A comprehensive study on the spatial and temporal variation of BTEX and asbestos in the northwest of Iran: Human risk assessment

Substances like asbestos and other air pollutants, such as BTEX (benzene, toluene, ethylbenzene, and xylene), are hazardous compounds due to their adverse effects on human health. This study aims to investigate the levels, seasonal variations, spatial distribution, potential sources, and associated health risks associated with BTEX compounds and asbestos fibers in the ambient air of Tabriz. Air samples were taken at 16 different locations during the 2020–2021 period.

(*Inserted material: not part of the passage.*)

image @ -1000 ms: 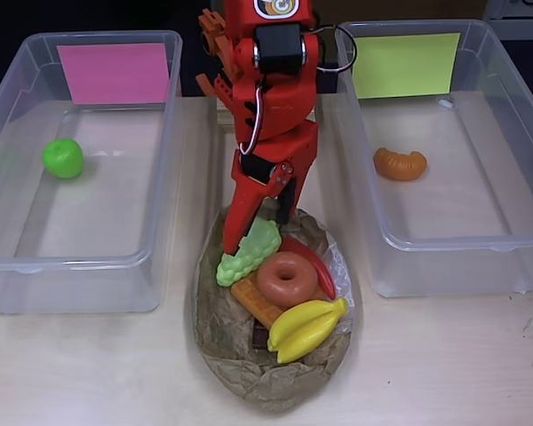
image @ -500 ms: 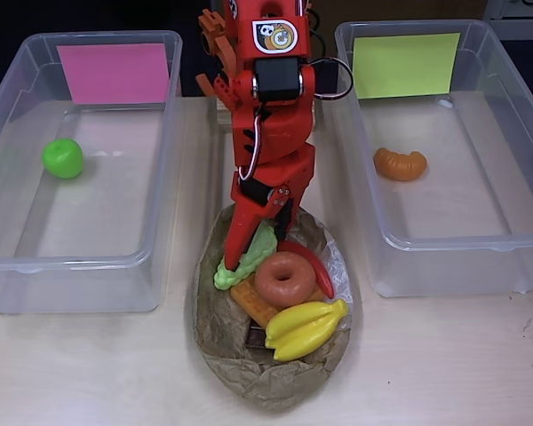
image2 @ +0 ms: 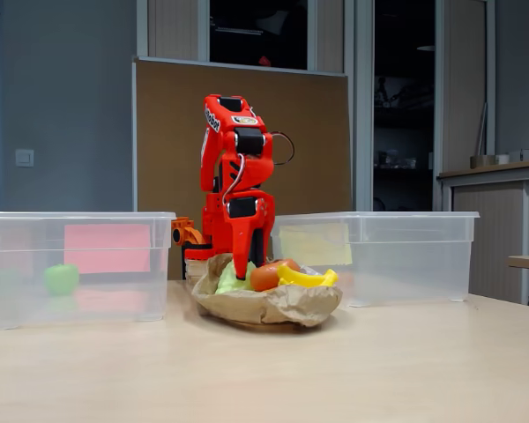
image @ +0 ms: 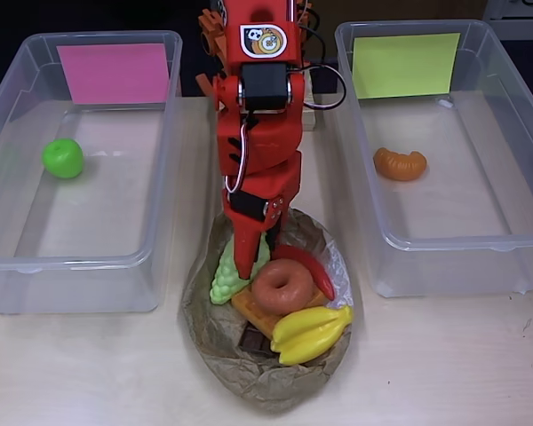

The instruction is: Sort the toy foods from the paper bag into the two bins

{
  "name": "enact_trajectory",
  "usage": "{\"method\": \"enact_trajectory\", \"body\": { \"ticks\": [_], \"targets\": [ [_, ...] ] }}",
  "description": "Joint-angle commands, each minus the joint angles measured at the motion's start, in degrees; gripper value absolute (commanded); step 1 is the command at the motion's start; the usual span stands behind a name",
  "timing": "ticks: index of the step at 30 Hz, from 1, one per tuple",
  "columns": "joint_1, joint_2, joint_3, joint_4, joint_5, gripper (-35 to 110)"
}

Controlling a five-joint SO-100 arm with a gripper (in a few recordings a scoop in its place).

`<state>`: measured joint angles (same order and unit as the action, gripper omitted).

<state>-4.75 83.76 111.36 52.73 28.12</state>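
The crumpled paper bag (image: pixel 220 357) lies between the two bins and holds pale-green grapes (image: pixel 223 280), a brown donut (image: pixel 282 286), yellow bananas (image: pixel 309 332), a red chili (image: pixel 314 268), an orange waffle (image: pixel 253 311) and a dark chocolate bar (image: pixel 251 338). My red gripper (image: pixel 253 257) points down into the bag's far left side, its jaws closed in on the grapes. In the fixed view the gripper (image2: pixel 241 264) dips into the bag (image2: pixel 273 307). A green apple (image: pixel 63 158) sits in the pink-card bin (image: pixel 71 263). An orange croissant (image: pixel 400 163) lies in the yellow-green-card bin (image: pixel 453 240).
The arm's base stands at the table's far edge between the bins. Bare wooden tabletop (image: pixel 444 364) runs in front of the bag and both bins. A brown board (image2: pixel 317 141) stands behind the table.
The jaws have closed from open around the grapes. The gripper has pushed lower and leftward, nudging the grapes, donut and bananas slightly left in the bag.
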Motion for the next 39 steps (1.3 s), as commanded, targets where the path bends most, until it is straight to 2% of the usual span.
{"method": "enact_trajectory", "body": {
  "ticks": [1,14,24,31,35,39],
  "targets": [
    [-1.3,-0.3,-6.9,5.4,-4.0,18],
    [-5.4,-0.4,-23.3,19.3,-9.8,19],
    [-4.0,7.3,-31.1,22.7,-21.1,20],
    [5.5,19.5,-28.1,22.8,-29.5,21],
    [15.5,26.9,-21.8,22.1,-34.4,21],
    [26.5,31.7,-11.3,16.3,-37.1,21]
  ]
}}
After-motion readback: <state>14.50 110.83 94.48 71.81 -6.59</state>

Glass containers with charcoal were used for sample collection, and the BTEX content was determined using the GC-FID method. Phase-contrast microscopy (PCM) analysis was conducted with a low-volume peripheral pump for asbestos fiber sampling. The results showed that the average concentration of ∑BTEX was 37.94 and 27.98 μg/m3 in autumn and spring, respectively. The same parameter was 2.26 and 1.68 f/L for asbestos in the autumn and winter, respectively. The contribution of BTEX to ozone formation potential (OFP) in the research area showed that xylene and toluene were the major contributors to ozone production in different seasons. The risk of exposure to benzene compounds was 24 × 10−4 in children and 55.9 × 10−4 in adults, while the risk of exposure to ethylbenzene was 3.78 × 10−4 in children and 3.25 × 10−4 in adults. The estimated lifetime cancer risk was found to be the highest for benzene, followed by ethylbenzene. The estimated cancer risk for benzene and ethylbenzene exceeded the threshold values set by EPA, which signals a significant carcinogenic risk due to exposure to these substances in the ambient air of Tabriz. According to the EPA guidelines, the low carcinogenicity risk levels are between 10−4 and 10−6. According to the findings for the exposure to asbestos fibers, the maximum values of excess cancer risk (ECR) and estimated lifetime cancer risk (ELCR) were observed in the 16–30 age range across all locations, suggesting increased exposure to asbestos fibers compared to other age groups.